Renzi sfida D’Alema: sono altri che hanno scheletri nell’armadio
Renzi è arrivato ieri mattina a Roma in treno da Firenze e ha subito incontrato il capogruppo al Senato Luigi Zanda. «Andiamo dritti al voto sulla mozione di sfiducia. Non dobbiamo non temere nulla. Prima si vota meglio è. Non dobbiamo dare l’idea di volere rinviare», gli ha detto. Così la sfiducia dei 5 Stelle a Luca Lotti è stata calendarizzata al Senato per il 15 marzo. Poi l’ex premier ha visto l’altro capogruppo, Ettore Rosato: gli ha chiesto di convocare al più presto l’assemblea dei deputati, come vuole Francesco Boccia, sostenitore della candidatura di Michele Emiliano, per ascoltare il ministro dello Sport sulla vicenda Consip. «Luca ci andrà volentieri e avrà molte cose da dire». L’ex premier spiega ai suoi più stretti collaboratori che non bisogna avere paura di nulla e di nessuno, che bisogna anzi andare all’attacco perché non c’è nulla da nascondere. «Sono altri che hanno scheletri nell’armadio», precisa il leader dei Democratici che non a caso ieri ha rilanciato, con un articolo sul Sole 24 ore, la richiesta di istituire la commissione d’inchiesta sul sistema bancario.
«Aspettiamo con curiosità – scrive Renzi – che il Parlamento approvi la commissione di inchiesta sulle banche. Sarà interessante per capire le vere responsabilità. Per me la trasparenza è un concetto irrinunciabile. Spero lo sia anche per tutti gli altri partiti e soggetti coinvolti». Renzi vuole indagare sull’acquisizione della Banca 121, istituto del Salento (ex feudo elettorale di D’Alema), di Antonveneta, pagata circa 9 miliardi di euro dal Monte dei Paschi. E poi sollevare il velo su Banca popolare di Vicenza e Veneto Banca, sui «comportamenti scorretti dei vertici degli istituti per troppo tempo sottovalutati o tollerati, anche a livello locale».

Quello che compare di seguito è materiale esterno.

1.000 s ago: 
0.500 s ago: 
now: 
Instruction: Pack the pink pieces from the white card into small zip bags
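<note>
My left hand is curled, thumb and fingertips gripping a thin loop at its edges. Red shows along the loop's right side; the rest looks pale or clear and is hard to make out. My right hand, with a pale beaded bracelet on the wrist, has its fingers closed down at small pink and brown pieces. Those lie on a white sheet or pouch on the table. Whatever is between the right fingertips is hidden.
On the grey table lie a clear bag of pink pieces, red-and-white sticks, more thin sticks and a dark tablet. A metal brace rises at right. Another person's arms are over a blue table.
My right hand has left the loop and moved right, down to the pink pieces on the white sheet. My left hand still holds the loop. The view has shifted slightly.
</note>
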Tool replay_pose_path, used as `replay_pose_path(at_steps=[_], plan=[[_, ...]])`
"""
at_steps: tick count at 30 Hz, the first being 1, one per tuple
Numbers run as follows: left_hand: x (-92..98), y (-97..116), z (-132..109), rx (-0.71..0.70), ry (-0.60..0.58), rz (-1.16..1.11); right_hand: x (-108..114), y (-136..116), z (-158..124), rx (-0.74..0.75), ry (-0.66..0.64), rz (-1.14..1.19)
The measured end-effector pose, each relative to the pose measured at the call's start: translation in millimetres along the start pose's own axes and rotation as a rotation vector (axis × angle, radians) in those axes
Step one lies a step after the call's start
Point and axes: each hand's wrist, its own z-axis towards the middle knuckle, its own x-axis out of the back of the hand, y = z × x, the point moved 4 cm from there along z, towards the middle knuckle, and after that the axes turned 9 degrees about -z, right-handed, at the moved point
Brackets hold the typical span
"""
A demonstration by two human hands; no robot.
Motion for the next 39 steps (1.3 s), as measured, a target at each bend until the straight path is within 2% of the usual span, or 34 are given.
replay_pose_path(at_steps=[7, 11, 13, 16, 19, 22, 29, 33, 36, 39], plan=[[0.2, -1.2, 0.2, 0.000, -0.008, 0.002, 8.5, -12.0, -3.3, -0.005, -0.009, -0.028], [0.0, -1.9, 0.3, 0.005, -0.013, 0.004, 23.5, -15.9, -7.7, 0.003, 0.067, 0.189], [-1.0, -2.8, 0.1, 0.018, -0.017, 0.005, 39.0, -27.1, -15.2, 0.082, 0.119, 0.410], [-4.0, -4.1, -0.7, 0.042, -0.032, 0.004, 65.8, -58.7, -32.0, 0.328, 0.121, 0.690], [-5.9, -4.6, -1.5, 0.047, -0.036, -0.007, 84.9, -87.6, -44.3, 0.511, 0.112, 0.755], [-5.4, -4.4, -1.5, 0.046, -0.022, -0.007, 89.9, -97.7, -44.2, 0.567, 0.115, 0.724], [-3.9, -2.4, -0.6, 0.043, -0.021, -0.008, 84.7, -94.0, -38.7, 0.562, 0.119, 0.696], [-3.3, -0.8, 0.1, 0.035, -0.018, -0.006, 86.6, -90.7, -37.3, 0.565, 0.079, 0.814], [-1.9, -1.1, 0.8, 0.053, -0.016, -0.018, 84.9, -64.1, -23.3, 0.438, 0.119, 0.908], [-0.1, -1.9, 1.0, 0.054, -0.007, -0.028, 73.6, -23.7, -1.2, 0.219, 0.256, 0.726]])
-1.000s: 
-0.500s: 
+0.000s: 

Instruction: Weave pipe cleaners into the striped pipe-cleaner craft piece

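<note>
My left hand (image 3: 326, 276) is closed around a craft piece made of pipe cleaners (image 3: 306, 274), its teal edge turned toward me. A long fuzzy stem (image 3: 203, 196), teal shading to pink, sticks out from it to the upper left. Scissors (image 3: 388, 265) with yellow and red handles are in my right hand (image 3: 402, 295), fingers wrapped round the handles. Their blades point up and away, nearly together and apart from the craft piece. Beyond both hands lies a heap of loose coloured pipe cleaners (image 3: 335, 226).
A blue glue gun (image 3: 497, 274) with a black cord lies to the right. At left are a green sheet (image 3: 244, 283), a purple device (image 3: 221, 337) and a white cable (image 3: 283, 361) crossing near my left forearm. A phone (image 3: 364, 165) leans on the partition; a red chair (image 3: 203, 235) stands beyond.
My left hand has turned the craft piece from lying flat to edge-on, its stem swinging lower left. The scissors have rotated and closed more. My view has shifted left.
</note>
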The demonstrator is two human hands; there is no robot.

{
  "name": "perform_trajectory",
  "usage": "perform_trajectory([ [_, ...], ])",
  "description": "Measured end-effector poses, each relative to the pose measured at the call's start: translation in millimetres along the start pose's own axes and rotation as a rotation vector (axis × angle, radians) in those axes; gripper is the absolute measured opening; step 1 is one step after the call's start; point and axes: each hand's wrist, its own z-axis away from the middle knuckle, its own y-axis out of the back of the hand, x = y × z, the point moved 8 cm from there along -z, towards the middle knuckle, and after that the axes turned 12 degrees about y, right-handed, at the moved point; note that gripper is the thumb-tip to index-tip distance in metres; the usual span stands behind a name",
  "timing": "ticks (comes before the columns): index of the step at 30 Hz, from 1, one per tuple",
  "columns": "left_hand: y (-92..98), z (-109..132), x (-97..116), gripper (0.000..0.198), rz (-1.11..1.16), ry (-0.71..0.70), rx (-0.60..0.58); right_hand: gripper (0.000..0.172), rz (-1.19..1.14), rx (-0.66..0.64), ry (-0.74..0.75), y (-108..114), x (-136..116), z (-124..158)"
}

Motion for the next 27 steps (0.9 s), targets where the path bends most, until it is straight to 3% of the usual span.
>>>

Renzi mette la Lega nel mirino e quando parla di dodici mesi di lavoro per la commissione d’inchiesta ammette che si andrà a votare nel 2018 e di aver rinunciato alle elezioni anticipate. Parlando con i suoi collaboratori, spiega di essere tranquillo nel suo rapporto con Gentiloni. È sicuro che non verranno alzate le tasse. Gentiloni ha fatto di più: il premier ha prospettato la riduzione delle tasse sul costo del lavoro. Per Renzi questa è la condizione migliore per fare una campagna congressuale all’attacco e affrontare le elezioni nel 2018 con un messaggio positivo e forte: si riducono le tasse e si crea nuova occupazione. La vicenda giudiziaria Consip oggi lo preoccupa di meno. È sicuro che babbo Tiziano non abbia commesso reati. Ma è stato il figlio a chiedere al padre di annullare l’assemblea del Pd a Rignano e, soprattutto (anche in maniera ruvida), di tenere d’ora in poi un profilo più basso. «Avanti con determinazione», è il messaggio che ieri Renzi ha dato alle truppe. «Se qualcuno pensava di farmi calare la testa ha sbagliato di grosso», ripete. Ma c’è una cosa che Renzi non riesce a digerire: l’atteggiamento degli scissionisti bersaniani che non voteranno la mozione di sfiducia, ma chiedono a Gentiloni di togliere le deleghe a Lotti. È come chiederne le dimissioni. Renzi ricorda quando sul banco degli accusati finì Vasco Errani (anche lui scissionista) e lui lo difese. E quando Errani venne assolto lo nominò commissario per il terremoto.
«Avanti senza tentennamenti». Anche sulla sua candidatura a segretario Pd Renzi dice di essere tranquillo. Ha in mano un sondaggio sulle primarie che lo vede quasi a 65%. Ha perso solo due punti con la vicenda Consip. Emiliano è al 20, Orlando al 15. Se poi le cose dovessero proprio andare male e non raggiungesse il 50%, «c’è sempre la possibilità essere eletto segretario nell’Assemblea nazionale». Non crede che si potranno sommare i voti dei delegati di Emiliano e Orlando: due minoranze che eleggono un segretario è una cosa che non si è mai vista.